Green ShadeYellow SourceBlue SourceModifier
Bright grass greenWeld (strong)Indigo (1-2 dips)None
Forest greenWeld (moderate)Indigo (3-4 dips)None
Olive greenWeld or onion skinIndigo (light)Iron after-bath
Sage greenChamomileIndigo (1 dip)None
TealOsage orange (strong yellow)Indigo (2-3 dips)None
Khaki greenGoldenrodβ€”Iron after-bath

Purples

Purple is challenging because it requires a strong, clear red base and a controlled blue overlay.
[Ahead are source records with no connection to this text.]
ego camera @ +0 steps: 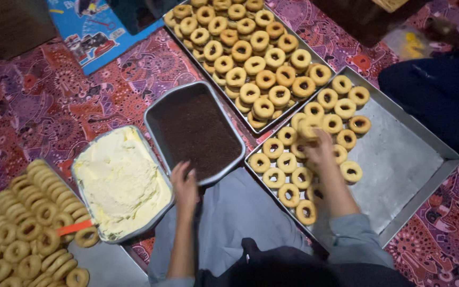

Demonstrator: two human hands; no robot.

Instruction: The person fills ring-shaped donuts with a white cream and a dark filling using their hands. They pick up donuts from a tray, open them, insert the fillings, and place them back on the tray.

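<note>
A doughnut (pixel 309 128) was gripped by the right hand (pixel 320 151) over the right-hand tray (pixel 399 159); the left hand (pixel 184 183), loosely open, was rested nearer the chocolate sprinkles pan (pixel 195 130), leftward.

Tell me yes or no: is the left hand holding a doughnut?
No: the left hand rests empty at the edge of the tray of dark sprinkles, while the right hand reaches among the doughnuts.
</note>
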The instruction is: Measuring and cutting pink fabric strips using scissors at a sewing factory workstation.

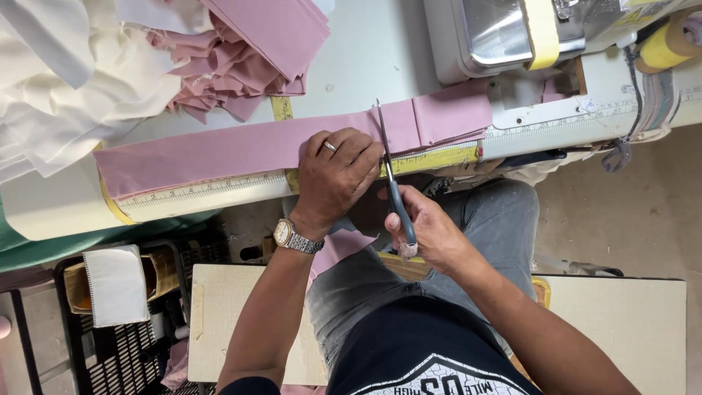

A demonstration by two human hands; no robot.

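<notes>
**Scissors meeting a pink strip at the table edge**

Far left, a heap of cream cloth (66, 80) is spilling over the table (365, 58), with a pile of pink cut pieces (241, 58) lying just beside it. A long pink fabric strip (212, 150) is running along the table's front edge, above a yellow measuring tape (205, 192). The left hand (338, 175), wearing a ring and a wristwatch (291, 238), is pressing flat on the strip, fingers spread slightly and curling over the edge. Right beside it, the scissors (391, 183) are standing upright across the strip, blades nearly together. The right hand (428, 230) is gripping their handles, fingers closed around them. Further right, a sewing machine (504, 36) is sitting on the table.
</notes>
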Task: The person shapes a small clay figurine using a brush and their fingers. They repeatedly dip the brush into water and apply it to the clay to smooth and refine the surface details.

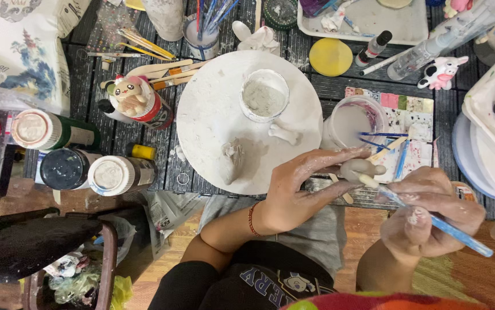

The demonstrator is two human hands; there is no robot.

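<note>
Seen from above, the right hand pinched a blue-handled brush against a small grey clay piece, which the left hand gripped at fingertips for steadiness. At eleven o'clock, a round white board carried a tub of pale slip; beyond the clay, a cup of cloudy water.

The worktop is a dark slatted surface, dusty with clay. A round white board lies in its middle. Far of the board stand a cup of brushes and a white tray, with a yellow lid just right of the board. To the left stand paint bottles and a can topped by a small figurine. On the right sit a water cup, a stained paint palette and a toy cow.
</note>
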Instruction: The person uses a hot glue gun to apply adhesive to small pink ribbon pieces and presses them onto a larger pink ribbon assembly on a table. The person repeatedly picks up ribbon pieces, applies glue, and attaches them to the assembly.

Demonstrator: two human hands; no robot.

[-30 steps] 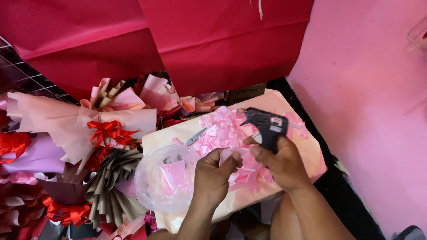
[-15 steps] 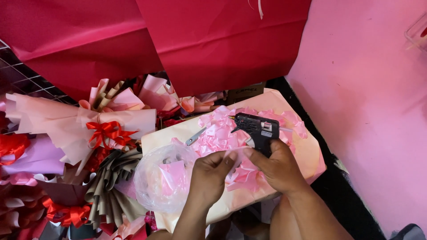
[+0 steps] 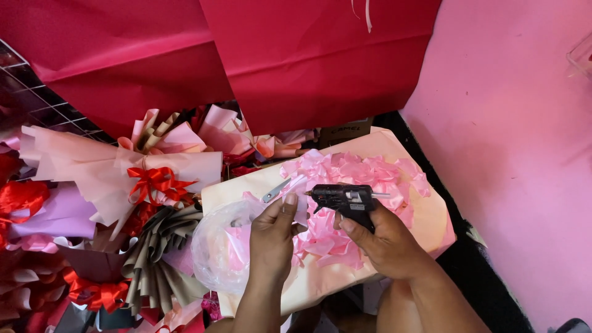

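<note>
The right hand [image 3: 385, 240] grips a black glue gun [image 3: 345, 200], its fingers closed around the handle and the nozzle pointing left. The left hand [image 3: 271, 237] pinches a small pink ribbon piece [image 3: 300, 206] between thumb and fingers, right at the nozzle. Both hover over a heap of pink ribbon pieces [image 3: 351, 176] on a cream board [image 3: 425, 216]. A clear plastic bag [image 3: 216, 246] lies just left, beside wrapped bouquets [image 3: 123, 172] with a red bow [image 3: 154, 183].

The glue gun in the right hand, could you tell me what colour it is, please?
The glue gun is black, seen in the head view.
</note>
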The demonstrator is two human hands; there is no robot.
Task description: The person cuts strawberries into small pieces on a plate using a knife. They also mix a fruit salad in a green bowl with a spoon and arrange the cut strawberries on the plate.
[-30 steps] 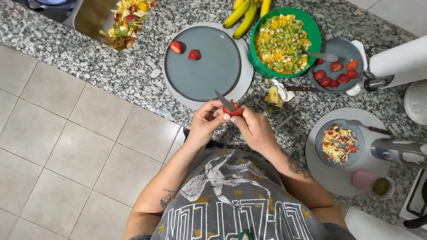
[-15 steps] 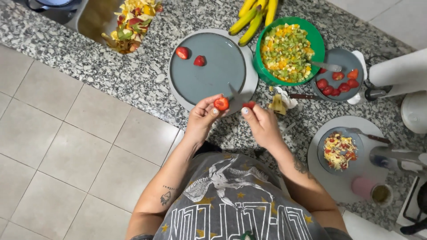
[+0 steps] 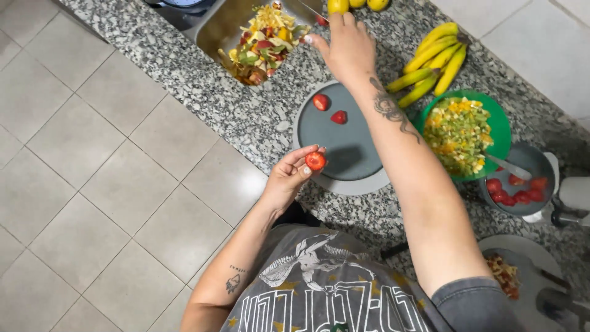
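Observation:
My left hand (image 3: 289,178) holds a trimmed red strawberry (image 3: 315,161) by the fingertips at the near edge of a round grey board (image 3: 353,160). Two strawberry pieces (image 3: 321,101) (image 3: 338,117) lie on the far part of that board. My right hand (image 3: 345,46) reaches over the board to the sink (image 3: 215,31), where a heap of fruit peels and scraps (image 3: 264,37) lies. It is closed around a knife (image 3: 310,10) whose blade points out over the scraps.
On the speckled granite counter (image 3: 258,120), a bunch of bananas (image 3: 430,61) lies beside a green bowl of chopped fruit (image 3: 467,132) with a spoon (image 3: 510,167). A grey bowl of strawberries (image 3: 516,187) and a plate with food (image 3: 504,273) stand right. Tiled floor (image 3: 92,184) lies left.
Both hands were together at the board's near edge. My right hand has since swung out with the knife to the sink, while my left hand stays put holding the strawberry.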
Purple ShadeRed SourceBlue SourceNotes
VioletMadder (alum mordant)Indigo (1-2 dips)Use clear, bright madder red
PlumMadder (strong)Indigo (2-3 dips)Rich and deep
LavenderMadder (light)Indigo (1 dip)Delicate β€” hard to control
Magenta-purpleCochinealIndigo (1 dip)Vivid if cochineal available
AubergineMadder + tanninIndigo (3+ dips)Dark and rich

Oranges

Orange ShadeMethod
Bright orangeMadder (alum mordant, pH slightly acidic) + weld over-dye
Burnt orangeMadder + onion skin combined bath
PeachLight madder + light weld
RustMadder + iron after-bath
CoralCochineal (light) + weld (light)

Color Modifiers

Modifiers shift an existing color without adding a new dye. They work by changing the chemistry of the dye-mordant-fiber complex.

Iron (Saddening)

  • Effect: Darkens and dulls colors; shifts toward grey, olive, and black
  • Application: Dip dyed fiber in iron water (2-4% WOG iron sulfate, or rusty nail solution) for 10-30 minutes
  • Yellow β†’ olive/grey-green
  • Red β†’ brown/maroon
  • Blue β†’ dark blue/grey
  • Use sparingly β€” excess iron damages fibers

Alkali (Brightening/Shifting)

  • Effect: Shifts many dyes toward blue/purple end of spectrum; can brighten
  • Application: Dip in wood ash water (lye) or add washing soda to rinse water
  • Yellow β†’ sometimes greenish
  • Red β†’ shifts toward purple
  • Caution: Can strip dye from wool if too strong

Acid (Warming/Shifting)

  • Effect: Shifts many dyes toward red/yellow end of spectrum
  • Application: Add vinegar or sour fruit juice to rinse water
  • Purple β†’ shifts toward red
  • Some yellows brighten
  • Generally gentler than alkali modifications

Copper (Greening)

  • Effect: Shifts colors toward green; brightens some yellows
  • Application: Use copper sulfate (blue vitriol) at 2-3% WOG, or soak fiber in water that has sat in a copper vessel
  • Yellow β†’ warmer, greener yellow
  • Brown β†’ olive-brown
  • Use less common due to copper toxicity

Practical Color Mixing Guide

Building a Complete Palette from Minimal Sources

With just four dye sources plus iron, you can produce a remarkably full palette:

Starting materials: Weld (yellow), Madder (red), Indigo (blue), Walnut hulls (brown), Iron scraps

ColorMethod
YellowWeld + alum
GoldWeld + alum (concentrated)
OrangeWeld + madder combined bath
RedMadder + alum
PinkLight madder + alum
PurpleMadder + indigo over-dye
BlueIndigo vat
GreenWeld + indigo over-dye
OliveWeld + iron
BrownWalnut hulls (no mordant)
Dark brownWalnut + iron
GreyLight tannin + iron
BlackHeavy tannin + iron (multiple cycles)
Tan/KhakiLight walnut or light weld + iron

Record-Keeping

Maintain a sample book β€” a collection of dyed fiber samples with complete notes:

Record FieldWhy It Matters
Fiber typeDifferent fibers take dye differently
Mordant and percentageControls color intensity and hue
Dye source and quantityReproducibility
Dye bath temperature and timeAffects shade and depth
Over-dye sequenceOrder matters for final color
Modifier usedDocuments the shift achieved
DateTrack lightfastness over time

Attach a small sample of the dyed fiber next to each entry. Over time, this becomes an invaluable reference that eliminates guesswork and allows you to reproduce any color reliably.

Start Simple

Begin with two-color combinations before attempting three-color over-dyes. Master yellow + blue = green and red + yellow = orange before attempting the more complex purples and olives. Each additional color layer adds unpredictability.